EU voters batter governing parties

LONDON – European voters punished leaders in Britain, Italy and the Netherlands for getting involved in Iraq – but also turned their ire on the war’s chief opponents German Chancellor Gerhard Schroeder and French President Jacques Chirac over local issues, projections showed Sunday.

The 25-nation vote, which was spread out over four days, also revealed anxieties about an issue close to home: the newly expanded European Union itself.

Among the few that did well were Spain’s Socialists, who recently withdrew troops from Iraq after a backlash over a March 11 terrorist attack. The Socialists – surprise victors in elections days after the Madrid train bombings – won a new stamp of legitimacy by emerging on top in the European parliamentary vote as well.

The continent-wide democratic exercise, which ended with 19 countries voting on Sunday, came at a crucial time in the development of the European Union. The bloc has just added 10 members, largely from Eastern Europe and leaders hope to agree on a new constitution later this month.

Across Europe, the outcome highlighted anxieties about the expanding union, with anti-EU parties projected to do well in Britain, Sweden and even the Czech Republic and Poland, former communist nations participating in their first EU-wide vote.

Overall, center-right parties won, taking between 247 and 277 seats in the 732-member European Parliament, according to preliminary projections. The center-left group, which includes lawmakers from British Prime Minister Tony Blair’s Labor Party and Schroeder’s Social Democrats, finished second – with an expected 189 to 209 seats.

Blair’s Labor Party also came in third in local elections held simultaneously in England and Wales earlier this week. The results were widely perceived in Britain as a rebuke for Blair’s increasingly unpopular support for President Bush over Iraq.

Iraq also was an issue in The Netherlands, where the deployment of 1,400 troops was a key issue in Thursday’s vote. Preliminary results showed gains for leftist opposition parties.

The picture was rendered more complex by results in Germany and France, where leaders who opposed the war nevertheless took a beating over local issues.

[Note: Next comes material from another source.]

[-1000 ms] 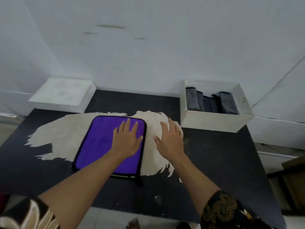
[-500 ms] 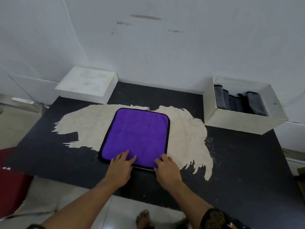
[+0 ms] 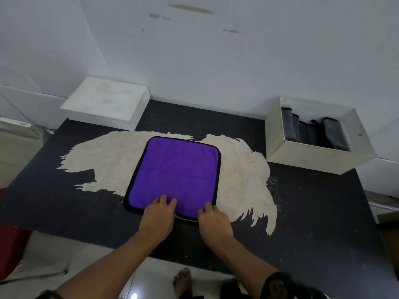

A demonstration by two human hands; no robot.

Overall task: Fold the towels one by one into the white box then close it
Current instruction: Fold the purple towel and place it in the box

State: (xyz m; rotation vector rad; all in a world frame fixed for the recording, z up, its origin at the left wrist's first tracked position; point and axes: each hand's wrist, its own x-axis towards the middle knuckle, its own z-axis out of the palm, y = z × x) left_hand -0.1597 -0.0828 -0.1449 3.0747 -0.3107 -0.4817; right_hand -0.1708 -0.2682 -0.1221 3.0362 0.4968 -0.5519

Schroeder’s Social Democrats saw their share of the German vote fall to 21.4 percent compared to 30.7 percent five years ago, their worst performance since World War II, according to ARD television’s exit polls. In France, Chirac’s conservative Union for a Popular Movement, with about 16.5 percent of the vote, finished far behind the Socialist Party, which garnered 30 percent of ballots cast.